Task directions:
Reproduce verbatim all of the data given below, but do not carry over the images.

═══

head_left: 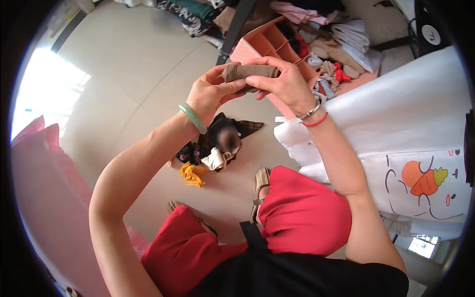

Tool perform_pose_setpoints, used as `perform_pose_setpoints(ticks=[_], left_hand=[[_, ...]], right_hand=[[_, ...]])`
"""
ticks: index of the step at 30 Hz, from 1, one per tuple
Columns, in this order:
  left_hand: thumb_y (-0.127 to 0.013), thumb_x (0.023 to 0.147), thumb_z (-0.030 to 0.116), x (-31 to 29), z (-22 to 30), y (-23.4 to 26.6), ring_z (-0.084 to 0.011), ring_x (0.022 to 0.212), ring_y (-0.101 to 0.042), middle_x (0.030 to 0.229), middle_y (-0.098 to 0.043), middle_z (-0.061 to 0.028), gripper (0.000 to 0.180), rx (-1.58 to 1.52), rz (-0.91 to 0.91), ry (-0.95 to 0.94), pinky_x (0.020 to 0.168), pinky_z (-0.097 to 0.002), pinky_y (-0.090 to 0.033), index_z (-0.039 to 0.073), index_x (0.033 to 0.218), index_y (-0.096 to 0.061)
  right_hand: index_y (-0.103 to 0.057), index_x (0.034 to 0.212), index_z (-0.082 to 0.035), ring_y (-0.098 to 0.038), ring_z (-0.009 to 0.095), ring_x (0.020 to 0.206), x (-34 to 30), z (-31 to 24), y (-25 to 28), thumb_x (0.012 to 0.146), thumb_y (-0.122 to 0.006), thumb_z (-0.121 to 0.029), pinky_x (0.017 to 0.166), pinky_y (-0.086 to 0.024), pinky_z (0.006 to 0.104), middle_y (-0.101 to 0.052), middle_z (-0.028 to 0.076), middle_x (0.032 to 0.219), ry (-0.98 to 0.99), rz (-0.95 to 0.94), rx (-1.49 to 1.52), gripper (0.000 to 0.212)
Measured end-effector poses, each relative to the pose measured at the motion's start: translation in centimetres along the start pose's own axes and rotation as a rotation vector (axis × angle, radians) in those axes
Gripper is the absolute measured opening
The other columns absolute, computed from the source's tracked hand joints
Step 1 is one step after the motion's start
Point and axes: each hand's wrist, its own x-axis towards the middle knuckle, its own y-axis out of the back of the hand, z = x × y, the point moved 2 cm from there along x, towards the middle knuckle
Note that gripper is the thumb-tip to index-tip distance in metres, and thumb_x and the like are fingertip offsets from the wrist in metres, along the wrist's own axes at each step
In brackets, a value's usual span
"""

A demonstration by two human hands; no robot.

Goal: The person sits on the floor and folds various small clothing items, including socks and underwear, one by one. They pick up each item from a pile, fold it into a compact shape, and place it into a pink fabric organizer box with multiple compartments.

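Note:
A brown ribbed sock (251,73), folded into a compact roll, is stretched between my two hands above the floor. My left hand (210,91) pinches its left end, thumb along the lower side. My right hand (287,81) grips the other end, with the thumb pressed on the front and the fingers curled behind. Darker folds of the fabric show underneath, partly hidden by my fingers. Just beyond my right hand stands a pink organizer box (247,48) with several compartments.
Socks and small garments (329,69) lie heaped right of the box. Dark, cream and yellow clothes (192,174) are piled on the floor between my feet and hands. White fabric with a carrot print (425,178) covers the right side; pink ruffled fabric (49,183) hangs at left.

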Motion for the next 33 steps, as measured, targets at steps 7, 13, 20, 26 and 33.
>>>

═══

Output for this task:
head_left: 

Tool perform_pose_setpoints, used as `perform_pose_setpoints(ticks=[_], left_hand=[[_, ...]], right_hand=[[_, ...]])`
"""
ticks: index of the step at 30 Hz, from 1, one per tuple
Columns, in this order:
  left_hand: thumb_y (-0.127 to 0.013), thumb_x (0.023 to 0.147), thumb_z (-0.030 to 0.116), x (-31 to 29), z (-22 to 30), y (-23.4 to 26.6), ring_z (-0.084 to 0.011), ring_x (0.022 to 0.212), ring_y (-0.101 to 0.042), middle_x (0.030 to 0.229), middle_y (-0.098 to 0.043), middle_z (-0.061 to 0.028), gripper (0.000 to 0.180), rx (-1.58 to 1.52), rz (-0.91 to 0.91), ry (-0.95 to 0.94), pinky_x (0.020 to 0.168), pinky_z (-0.097 to 0.002), pinky_y (-0.090 to 0.033), index_z (-0.039 to 0.073), index_x (0.033 to 0.218), index_y (-0.096 to 0.061)
  right_hand: index_y (-0.103 to 0.057), index_x (0.034 to 0.212), index_z (-0.082 to 0.035), ring_y (-0.098 to 0.038), ring_z (-0.009 to 0.095), ring_x (0.020 to 0.206), x (-34 to 30), z (-31 to 24), y (-25 to 28), thumb_x (0.012 to 0.146), thumb_y (-0.122 to 0.006), thumb_z (-0.121 to 0.029), pinky_x (0.017 to 0.166), pinky_y (-0.086 to 0.024), pinky_z (0.006 to 0.104), middle_y (-0.101 to 0.052), middle_z (-0.028 to 0.076), middle_x (0.032 to 0.219), ry (-0.98 to 0.99), rz (-0.95 to 0.94), rx (-1.49 to 1.52), gripper (0.000 to 0.212)
Measured end-effector poses, each relative to the pose measured at the motion's start: translation in centimetres along the start pose's own axes and rotation as a rotation vector (axis × angle, radians) in those axes
Gripper is the absolute measured opening
The other columns absolute, computed from the source's tracked hand joints
Step 1 is one step after the motion's start
Point and axes: each hand's wrist, its own x-axis towards the middle knuckle, its own y-axis out of the back of the hand, z = x × y, the point moved 2 cm from there along x, towards the middle knuckle
Note that gripper is the thumb-tip to index-tip distance in metres, and thumb_x and the like are fingertip offsets from the wrist in metres, along the wrist's own axes at each step
In brackets, a value's usual span
"""

A demonstration by two human hands; no robot.

Goal: The person sits on the floor and folds various small clothing items, including socks and underwear, one by one. They pick up each item from a pile, fold it into a compact shape, and place it into a pink fabric organizer box with multiple compartments.

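Note:
A brown ribbed sock (251,73), folded into a compact roll, is stretched between my two hands above the floor. My left hand (210,91) pinches its left end, thumb along the lower side. My right hand (287,81) grips the other end, with the thumb pressed on the front and the fingers curled behind. Darker folds of the fabric show underneath, partly hidden by my fingers. Just beyond my right hand stands a pink organizer box (247,48) with several compartments.
Socks and small garments (329,69) lie heaped right of the box. Dark, cream and yellow clothes (192,174) are piled on the floor between my feet and hands. White fabric with a carrot print (425,178) covers the right side; pink ruffled fabric (49,183) hangs at left.
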
Motion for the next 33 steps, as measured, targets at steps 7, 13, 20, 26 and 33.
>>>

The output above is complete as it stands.